As we got closer to the Presidium, we began to meet survivors, emerging from the wreckage or returning from the wards like us. No one knew what had happened, but no one had met any living Reapers, either.

The Presidium itself was almost unrecognizable. The Citadel tower was still intact, but the administrative offices next to it were nothing but slag. The reservoir had overrun its banks, wetting the streets, and the monuments had been crushed to rubble. Survivors picked through the remains here and there, all wearing the blank, exhausted expressions of people who had grown numb to shock.

It hit me harder than I expected, to see it like that. I'd spent thirty years of my life on the Presidium.

We stood there, me taking in the scene and Octavia watching me. After a moment, she gently touched my shoulder.

"I'm going to see if there are any survivors in the hospital. Will you be all right?"

I got myself together and nodded. "I'm fine. Meet back here in an hour?"

"All right." She gave my shoulder a gentle squeeze and headed off. I stayed there for a minute taking in the details, before continuing on my way.

Out of habit more than anything else, I found my way to C-Sec HQ. It was as wrecked as everything else. Windows smashed and bullet wounds in the walls. No bodies, at least. The Keepers must have cleaned up already.

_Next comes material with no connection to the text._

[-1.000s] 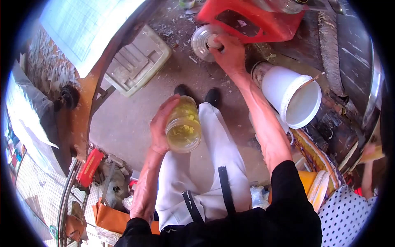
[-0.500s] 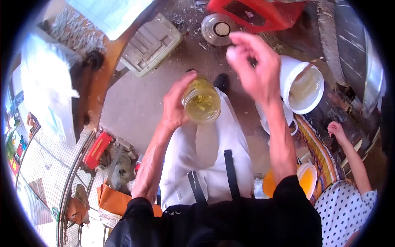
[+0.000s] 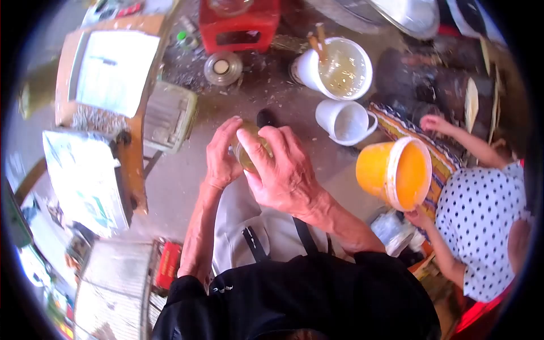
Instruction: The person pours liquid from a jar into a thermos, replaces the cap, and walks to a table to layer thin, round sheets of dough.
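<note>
A glass jar point(image 3: 246, 158) is held above my lap, mostly hidden by my fingers; its yellowish side shows between them. My left hand point(image 3: 224, 152) is closed around the jar's left side. Over the jar's mouth lies my right hand point(image 3: 286, 170), its fingers bent and closed on the jar's top and right side. Whether anything else is between those fingers is hidden.
Right of me stand a white bucket point(image 3: 362, 68) of liquid with sticks, a white pail point(image 3: 328, 122) and an orange bucket point(image 3: 377, 167). A person in a dotted shirt point(image 3: 481, 221) touches the orange one. A red stool point(image 3: 238, 28) stands ahead, a wooden table point(image 3: 137, 158) left.
My right hand has come down from the upper right onto the jar's top. My left hand still holds the jar, shifted slightly left. The view has turned, bringing the orange bucket fully into sight.
</note>
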The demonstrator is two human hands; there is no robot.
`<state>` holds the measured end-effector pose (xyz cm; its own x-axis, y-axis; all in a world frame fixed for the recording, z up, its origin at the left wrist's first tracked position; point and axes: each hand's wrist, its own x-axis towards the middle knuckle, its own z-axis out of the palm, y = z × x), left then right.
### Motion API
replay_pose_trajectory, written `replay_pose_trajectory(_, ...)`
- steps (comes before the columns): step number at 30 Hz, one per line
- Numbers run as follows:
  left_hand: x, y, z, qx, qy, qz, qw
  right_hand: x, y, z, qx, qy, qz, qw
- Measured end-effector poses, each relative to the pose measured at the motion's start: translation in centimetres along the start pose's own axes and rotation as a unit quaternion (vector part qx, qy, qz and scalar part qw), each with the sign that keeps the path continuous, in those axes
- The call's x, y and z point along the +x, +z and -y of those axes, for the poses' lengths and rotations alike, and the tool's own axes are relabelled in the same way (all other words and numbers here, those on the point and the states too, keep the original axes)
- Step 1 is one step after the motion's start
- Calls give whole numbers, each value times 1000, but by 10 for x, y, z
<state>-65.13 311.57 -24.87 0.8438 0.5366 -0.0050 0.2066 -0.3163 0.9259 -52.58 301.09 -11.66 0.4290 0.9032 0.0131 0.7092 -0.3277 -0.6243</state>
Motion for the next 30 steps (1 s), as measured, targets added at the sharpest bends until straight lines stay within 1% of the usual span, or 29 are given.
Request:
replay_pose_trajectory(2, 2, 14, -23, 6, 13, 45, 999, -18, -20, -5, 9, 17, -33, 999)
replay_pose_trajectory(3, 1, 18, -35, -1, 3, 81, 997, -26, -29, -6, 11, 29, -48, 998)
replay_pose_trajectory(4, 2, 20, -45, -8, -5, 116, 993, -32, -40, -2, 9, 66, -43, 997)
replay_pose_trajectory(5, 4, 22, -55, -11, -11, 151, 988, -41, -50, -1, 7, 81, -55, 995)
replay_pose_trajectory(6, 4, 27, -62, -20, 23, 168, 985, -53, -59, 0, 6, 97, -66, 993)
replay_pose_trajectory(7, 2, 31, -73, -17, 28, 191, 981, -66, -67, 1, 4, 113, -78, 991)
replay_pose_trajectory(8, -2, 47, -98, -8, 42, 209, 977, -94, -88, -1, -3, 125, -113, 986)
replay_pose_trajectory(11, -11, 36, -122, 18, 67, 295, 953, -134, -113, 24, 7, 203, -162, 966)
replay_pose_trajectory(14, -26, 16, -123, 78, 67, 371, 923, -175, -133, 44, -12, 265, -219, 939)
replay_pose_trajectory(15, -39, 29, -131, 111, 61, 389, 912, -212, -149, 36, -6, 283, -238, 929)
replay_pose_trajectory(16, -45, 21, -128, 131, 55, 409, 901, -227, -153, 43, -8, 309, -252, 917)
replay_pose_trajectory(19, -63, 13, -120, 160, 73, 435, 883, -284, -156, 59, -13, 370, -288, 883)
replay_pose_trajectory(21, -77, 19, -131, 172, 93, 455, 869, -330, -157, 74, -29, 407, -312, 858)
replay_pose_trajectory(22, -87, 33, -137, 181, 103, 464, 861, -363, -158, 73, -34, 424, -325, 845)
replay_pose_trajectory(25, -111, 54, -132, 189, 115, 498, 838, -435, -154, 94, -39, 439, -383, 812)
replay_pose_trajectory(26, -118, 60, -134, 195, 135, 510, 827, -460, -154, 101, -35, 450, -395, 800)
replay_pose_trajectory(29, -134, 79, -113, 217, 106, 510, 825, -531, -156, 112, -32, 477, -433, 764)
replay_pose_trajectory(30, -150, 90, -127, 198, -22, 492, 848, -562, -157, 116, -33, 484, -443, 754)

My old office was clean. Chellick had been Executor after I'd left, and he'd died in the coup. No one else had bothered to move in. The kava machine still worked, and I made a cup just to keep my hands busy. When it was done, I sat at my old desk and drank it, staring out the broken windows at the smoking ruin of my home.

We had been through a lot. Three invasions, each more damaging than the last. I knew the physical damage could be fixed, scars fading until they disappeared. But I also knew we would never be the same again.

I let out a deep breath, and tested the button for the station-wide PA. It crackled to life, and I felt something steady inside me.

You had to start somewhere.

"This is Executor Pallin. All C-Sec personnel report to HQ."